London [UK], May 23 (ANI): The UK economy is expected to avoid a recession and maintain positive growth in 2023, said International Monetary Fund (IMF), attributing it to demand recovery due to declining energy prices.
A recession is often defined as two consecutive quarters of negative growth in the real GDP.
IMF now forecasts the UK’s growth to slow to 0.4 per cent in 2023, as against its earlier estimate of (-) 0.3 degrowth. It attributed the low growth to tighter monetary and fiscal policies needed to curb inflation.
Bank of England’s monetary policy committee recently hiked key interest rates by 25 basis points (100 basis points is equal to one percentage point) to 4.5 per cent, the highest in over a decade or so. The Bank of England (BoE) was the first major central bank to lift its policy rate (in December 2021) and had since hiked Bank Rate by 440 basis points.
IMF forecasts UK to grow gradually to 1 per cent in 2024, expecting that the disinflation will improve incomes. For 2025 and 2026, the UK economy is expected to average 2 per cent mainly on the back of a projected easing in monetary and financial conditions.
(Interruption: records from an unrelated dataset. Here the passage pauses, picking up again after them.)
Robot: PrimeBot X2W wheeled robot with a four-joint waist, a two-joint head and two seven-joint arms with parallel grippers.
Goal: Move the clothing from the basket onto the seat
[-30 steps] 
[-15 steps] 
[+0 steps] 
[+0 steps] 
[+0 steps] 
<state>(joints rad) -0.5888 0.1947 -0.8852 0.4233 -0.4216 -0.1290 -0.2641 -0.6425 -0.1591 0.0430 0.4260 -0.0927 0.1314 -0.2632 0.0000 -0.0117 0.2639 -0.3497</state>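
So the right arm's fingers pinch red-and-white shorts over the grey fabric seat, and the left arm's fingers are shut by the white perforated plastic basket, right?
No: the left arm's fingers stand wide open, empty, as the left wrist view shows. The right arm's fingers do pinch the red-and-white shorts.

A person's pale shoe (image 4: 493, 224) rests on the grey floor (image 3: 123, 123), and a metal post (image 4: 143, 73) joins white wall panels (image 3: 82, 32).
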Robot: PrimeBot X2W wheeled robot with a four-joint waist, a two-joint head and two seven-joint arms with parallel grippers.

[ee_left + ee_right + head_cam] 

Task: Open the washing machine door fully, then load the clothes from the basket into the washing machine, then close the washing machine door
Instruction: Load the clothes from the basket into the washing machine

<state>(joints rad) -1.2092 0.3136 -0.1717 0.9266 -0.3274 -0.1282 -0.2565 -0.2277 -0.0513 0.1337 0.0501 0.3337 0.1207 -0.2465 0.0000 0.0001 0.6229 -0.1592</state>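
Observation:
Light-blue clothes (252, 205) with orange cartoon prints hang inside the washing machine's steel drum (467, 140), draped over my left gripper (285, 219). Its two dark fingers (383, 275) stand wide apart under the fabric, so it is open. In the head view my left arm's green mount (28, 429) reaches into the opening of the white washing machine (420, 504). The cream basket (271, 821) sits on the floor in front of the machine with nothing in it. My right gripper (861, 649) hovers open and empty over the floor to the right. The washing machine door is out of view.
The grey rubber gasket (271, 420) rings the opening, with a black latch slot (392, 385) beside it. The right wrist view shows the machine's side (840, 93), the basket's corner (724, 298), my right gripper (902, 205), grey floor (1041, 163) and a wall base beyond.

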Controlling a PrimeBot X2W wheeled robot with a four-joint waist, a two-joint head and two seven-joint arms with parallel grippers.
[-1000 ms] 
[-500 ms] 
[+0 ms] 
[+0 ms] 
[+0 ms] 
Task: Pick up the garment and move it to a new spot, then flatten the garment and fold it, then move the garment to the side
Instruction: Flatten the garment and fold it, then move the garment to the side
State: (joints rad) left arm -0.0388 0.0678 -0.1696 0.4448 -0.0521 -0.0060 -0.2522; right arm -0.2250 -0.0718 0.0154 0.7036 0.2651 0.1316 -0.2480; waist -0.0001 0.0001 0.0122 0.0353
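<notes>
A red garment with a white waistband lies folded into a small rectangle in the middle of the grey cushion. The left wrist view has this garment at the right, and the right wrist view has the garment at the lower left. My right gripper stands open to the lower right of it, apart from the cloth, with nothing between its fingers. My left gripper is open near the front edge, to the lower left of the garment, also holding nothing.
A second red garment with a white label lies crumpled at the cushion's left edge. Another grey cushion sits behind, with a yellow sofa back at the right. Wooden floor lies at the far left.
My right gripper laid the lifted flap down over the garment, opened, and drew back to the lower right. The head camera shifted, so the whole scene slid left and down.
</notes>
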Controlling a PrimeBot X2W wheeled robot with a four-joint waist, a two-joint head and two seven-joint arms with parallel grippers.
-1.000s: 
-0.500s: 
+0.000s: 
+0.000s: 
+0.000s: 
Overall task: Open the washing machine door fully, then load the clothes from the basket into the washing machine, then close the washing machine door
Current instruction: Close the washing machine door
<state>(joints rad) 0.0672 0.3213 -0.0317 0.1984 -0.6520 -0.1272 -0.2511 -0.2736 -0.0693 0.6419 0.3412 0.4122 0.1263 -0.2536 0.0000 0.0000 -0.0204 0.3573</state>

“Declining energy prices and widening economic slack are expected to substantially reduce inflation to around 5 percent y/y by end-2023; and below the 2 per cent target by mid-2025,” IMF said in a statement on Tuesday.
Inflation in the UK was 10.1 per cent in March
The Bank of England typically sets monetary policy to meet the 2 per cent inflation target, and in a way that helps to sustain growth and employment.
“Monetary policy will need to remain tight to keep inflation expectations well-anchored and bring inflation back to target,” IMF said in the statement.